■ What to do ■
The pictures stay out; all of the data is to be printed exactly.
** Opening Input data block **
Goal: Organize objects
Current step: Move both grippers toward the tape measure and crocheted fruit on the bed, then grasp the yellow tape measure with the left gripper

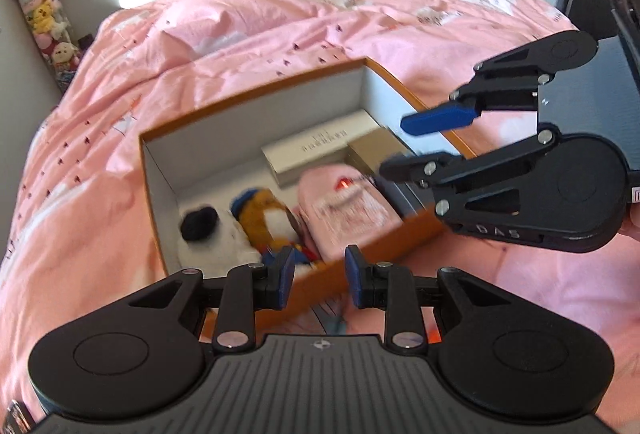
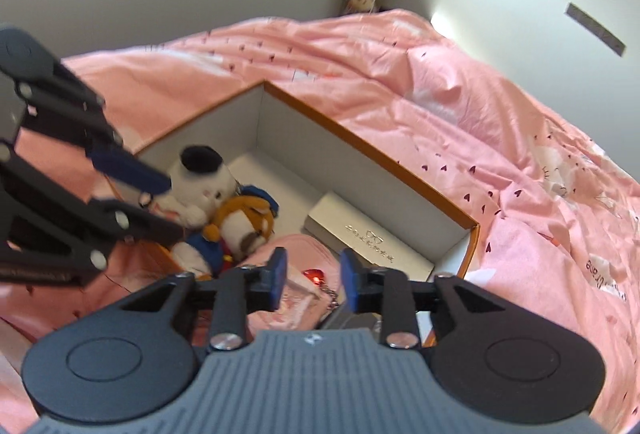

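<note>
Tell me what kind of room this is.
Most likely a bedroom: a pink duvet printed with hearts covers a bed, an orange box of items sits on it, and a hanging column of plush toys lines the wall.

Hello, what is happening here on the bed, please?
A person holds two grippers above an orange box that lies open on a pink duvet. The box holds a white plush toy, an orange plush toy, a pink pouch and a white case. The left gripper and the right gripper are both open and hold nothing.
</note>
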### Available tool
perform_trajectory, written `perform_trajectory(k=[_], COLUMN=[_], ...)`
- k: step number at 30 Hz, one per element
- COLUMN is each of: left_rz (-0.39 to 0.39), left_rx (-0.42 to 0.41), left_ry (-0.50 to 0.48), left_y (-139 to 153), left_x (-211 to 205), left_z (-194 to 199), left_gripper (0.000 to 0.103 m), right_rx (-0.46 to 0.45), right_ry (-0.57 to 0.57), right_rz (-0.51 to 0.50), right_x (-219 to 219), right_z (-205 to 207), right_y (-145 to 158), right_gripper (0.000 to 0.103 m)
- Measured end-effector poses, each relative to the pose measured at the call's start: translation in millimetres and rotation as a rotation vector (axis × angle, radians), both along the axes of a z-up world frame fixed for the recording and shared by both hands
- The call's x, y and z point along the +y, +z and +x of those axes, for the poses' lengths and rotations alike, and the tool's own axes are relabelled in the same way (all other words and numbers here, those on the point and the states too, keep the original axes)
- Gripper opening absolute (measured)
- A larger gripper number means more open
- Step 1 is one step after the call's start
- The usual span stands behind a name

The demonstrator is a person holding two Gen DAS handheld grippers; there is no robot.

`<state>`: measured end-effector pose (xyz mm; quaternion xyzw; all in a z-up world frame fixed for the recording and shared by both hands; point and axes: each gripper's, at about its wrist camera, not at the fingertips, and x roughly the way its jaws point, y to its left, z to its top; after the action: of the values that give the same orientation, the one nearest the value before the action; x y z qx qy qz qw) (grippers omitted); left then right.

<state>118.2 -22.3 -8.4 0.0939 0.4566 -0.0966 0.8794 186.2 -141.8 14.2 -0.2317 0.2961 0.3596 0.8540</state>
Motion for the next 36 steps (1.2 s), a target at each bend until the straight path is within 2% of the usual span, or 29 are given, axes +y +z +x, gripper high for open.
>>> perform_trajectory(k=[2, 4, 8, 15, 21, 23, 25, 29, 36], left_rz=[-0.023, -0.062, -0.109, -0.159, -0.220, -0.242, -0.260, -0.279, -0.339], left_rx=[0.025, 0.064, 0.151, 0.267, 0.357, 0.376, 0.388, 0.405, 0.458], left_ry=[-0.013, -0.018, -0.017, -0.016, -0.036, -0.043, -0.059, -0.084, -0.081], left_y=[-9.8, -22.4, -50.1, -86.3, -104.6, -108.6, -109.6, -110.4, -120.4], left_x=[-0.5, -0.2, -0.6, -1.6, -3.1, -3.3, -4.7, -7.8, -5.8], left_z=[-4.5, -8.4, -17.2, -28.1, -38.9, -42.2, -44.6, -46.8, -42.9], left_gripper=[0.033, 0.033, 0.033, 0.033, 0.034, 0.037, 0.045, 0.052, 0.058], right_rx=[-0.018, 0.006, 0.114, 0.263, 0.363, 0.399, 0.443, 0.503, 0.538], right_ry=[-0.047, -0.107, -0.227, -0.385, -0.418, -0.425, -0.435, -0.449, -0.439], right_rz=[0.010, 0.031, 0.072, 0.018, 0.022, 0.011, -0.005, -0.030, -0.052], right_x=[-4.0, -8.6, -19.5, -28.9, -36.3, -37.4, -38.6, -40.6, -40.3], right_z=[-15.4, -29.6, -48.0, -75.1, -88.9, -91.2, -92.9, -97.0, -99.1], right_y=[-5.6, -11.1, -24.1, -64.6, -81.2, -87.2, -95.6, -110.8, -121.1], right_gripper=[0.036, 0.038, 0.038, 0.038, 0.038, 0.038, 0.037, 0.025, 0.017])
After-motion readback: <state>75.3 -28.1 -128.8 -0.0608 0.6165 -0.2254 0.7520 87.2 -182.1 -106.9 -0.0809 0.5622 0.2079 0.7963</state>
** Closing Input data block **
■ Your response ■
Goal: Organize objects
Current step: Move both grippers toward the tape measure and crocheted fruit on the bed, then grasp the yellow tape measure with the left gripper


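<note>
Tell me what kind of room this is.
Most likely a bedroom: a pink duvet printed with hearts covers a bed, an orange box of items sits on it, and a hanging column of plush toys lines the wall.

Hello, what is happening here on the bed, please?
A person holds two grippers above an orange box that lies open on a pink duvet. The box holds a white plush toy, an orange plush toy, a pink pouch and a white case. The left gripper and the right gripper are both open and hold nothing.
</note>
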### Available tool
perform_trajectory, written `perform_trajectory(k=[_], COLUMN=[_], ...)`
- k: step number at 30 Hz, one per element
- COLUMN is each of: left_rz (-0.39 to 0.39), left_rx (-0.42 to 0.41), left_ry (-0.50 to 0.48), left_y (-139 to 153), left_x (-211 to 205), left_z (-194 to 199), left_gripper (0.000 to 0.103 m), right_rx (-0.46 to 0.45), right_ry (-0.57 to 0.57), right_rz (-0.51 to 0.50), right_x (-219 to 219), right_z (-205 to 207), right_y (-145 to 158), right_gripper (0.000 to 0.103 m)
- Measured end-effector poses, each relative to the pose measured at the call's start: translation in millimetres and rotation as a rotation vector (axis × angle, radians), both along the axes of a z-up world frame fixed for the recording and shared by both hands
- The call's x, y and z point along the +y, +z and +x of those axes, for the poses' lengths and rotations alike, and the tool's own axes are relabelled in the same way (all other words and numbers here, those on the point and the states too, keep the original axes)
- Gripper opening absolute (measured)
- A larger gripper number means more open
- Step 1 is one step after the call's start
- The usual span stands behind a name

The demonstrator is a person holding two Gen DAS handheld grippers; there is no robot.

`<state>`: measured end-effector pose (xyz mm; quaternion xyzw; all in a z-up world frame fixed for the recording and shared by both hands; point and axes: each gripper's, at about its wrist camera, not at the fingertips, and x roughly the way its jaws point, y to its left, z to its top; after the action: of the values that give the same orientation, the one nearest the value before the action; x y z qx qy qz qw) (grippers omitted); left then right.

<state>118.2 -22.3 -8.4 0.0939 0.4566 -0.0966 0.8794 186.2 -141.8 14.2 -0.2317 0.2961 0.3596 0.8540</state>
Motion for the next 36 steps (1.2 s), a target at each bend until the straight path is within 2% of the usual span, or 29 are given, axes +y +z +x, gripper high for open.
>>> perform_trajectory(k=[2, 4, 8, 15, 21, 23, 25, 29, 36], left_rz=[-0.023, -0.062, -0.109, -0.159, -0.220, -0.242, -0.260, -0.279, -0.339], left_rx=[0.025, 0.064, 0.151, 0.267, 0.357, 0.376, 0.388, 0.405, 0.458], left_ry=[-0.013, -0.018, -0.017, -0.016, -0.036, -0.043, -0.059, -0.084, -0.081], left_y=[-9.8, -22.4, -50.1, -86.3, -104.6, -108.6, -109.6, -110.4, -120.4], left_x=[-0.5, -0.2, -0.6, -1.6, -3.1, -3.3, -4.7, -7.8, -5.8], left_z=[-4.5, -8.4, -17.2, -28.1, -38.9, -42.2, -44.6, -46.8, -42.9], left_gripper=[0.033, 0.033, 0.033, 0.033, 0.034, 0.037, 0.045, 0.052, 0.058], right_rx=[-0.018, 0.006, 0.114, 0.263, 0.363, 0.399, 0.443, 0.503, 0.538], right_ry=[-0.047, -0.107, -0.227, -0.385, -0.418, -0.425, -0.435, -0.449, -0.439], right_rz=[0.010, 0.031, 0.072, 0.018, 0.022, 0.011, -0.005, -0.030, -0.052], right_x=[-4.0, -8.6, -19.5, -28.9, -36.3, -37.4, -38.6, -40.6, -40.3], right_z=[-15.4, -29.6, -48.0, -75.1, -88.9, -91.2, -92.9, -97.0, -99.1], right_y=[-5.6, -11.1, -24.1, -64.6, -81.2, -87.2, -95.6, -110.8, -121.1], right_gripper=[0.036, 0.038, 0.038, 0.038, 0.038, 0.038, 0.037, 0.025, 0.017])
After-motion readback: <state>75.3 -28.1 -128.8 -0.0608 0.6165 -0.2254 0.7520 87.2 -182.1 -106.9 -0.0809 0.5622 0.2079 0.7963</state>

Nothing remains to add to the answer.